**ABOUT THIS EXERCISE**
For this exercise, repeat the whole listing below exactly. Leave the pictures out.

══════════

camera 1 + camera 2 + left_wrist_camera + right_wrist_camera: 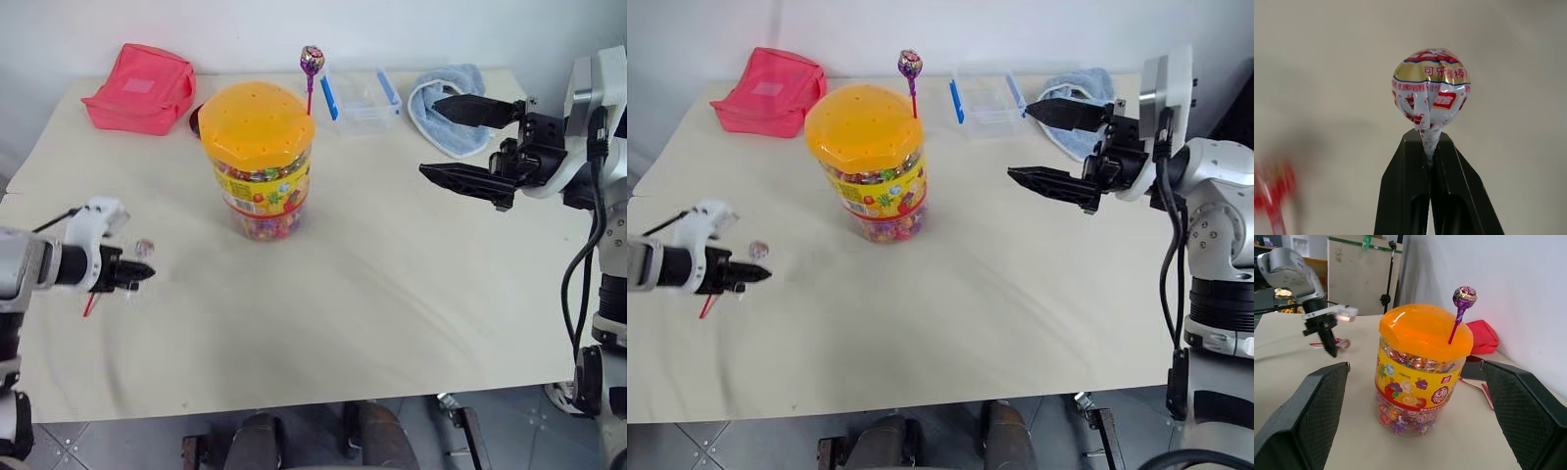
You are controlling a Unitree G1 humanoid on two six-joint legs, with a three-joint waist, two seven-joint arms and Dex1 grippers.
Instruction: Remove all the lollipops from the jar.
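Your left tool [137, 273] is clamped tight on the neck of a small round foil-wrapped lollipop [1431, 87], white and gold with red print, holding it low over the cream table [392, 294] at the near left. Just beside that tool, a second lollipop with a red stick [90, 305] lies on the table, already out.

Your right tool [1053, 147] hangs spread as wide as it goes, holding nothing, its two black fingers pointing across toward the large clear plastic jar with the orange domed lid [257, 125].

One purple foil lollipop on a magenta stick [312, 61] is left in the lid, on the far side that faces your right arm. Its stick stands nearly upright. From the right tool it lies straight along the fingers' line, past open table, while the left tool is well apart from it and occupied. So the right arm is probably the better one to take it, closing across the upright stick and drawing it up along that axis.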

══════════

**SOLUTION**
camera 1 + camera 2 + left_wrist_camera + right_wrist_camera: 
You are controlling a Unitree G1 humanoid on two six-joint legs, with a three-joint waist, two seven-joint arms and Dex1 grippers.
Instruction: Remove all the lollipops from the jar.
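Your left tool [137, 273] is clamped tight on the neck of a small round foil-wrapped lollipop [1431, 87], white and gold with red print, holding it low over the cream table [392, 294] at the near left. Just beside that tool, a second lollipop with a red stick [90, 305] lies on the table, already out.

Your right tool [1053, 147] hangs spread as wide as it goes, holding nothing, its two black fingers pointing across toward the large clear plastic jar with the orange domed lid [257, 125].

One purple foil lollipop on a magenta stick [312, 61] is left in the lid, on the far side that faces your right arm. Its stick stands nearly upright. From the right tool it lies straight along the fingers' line, past open table, while the left tool is well apart from it and occupied. So the right arm is probably the better one to take it, closing across the upright stick and drawing it up along that axis.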

With this, the answer is done.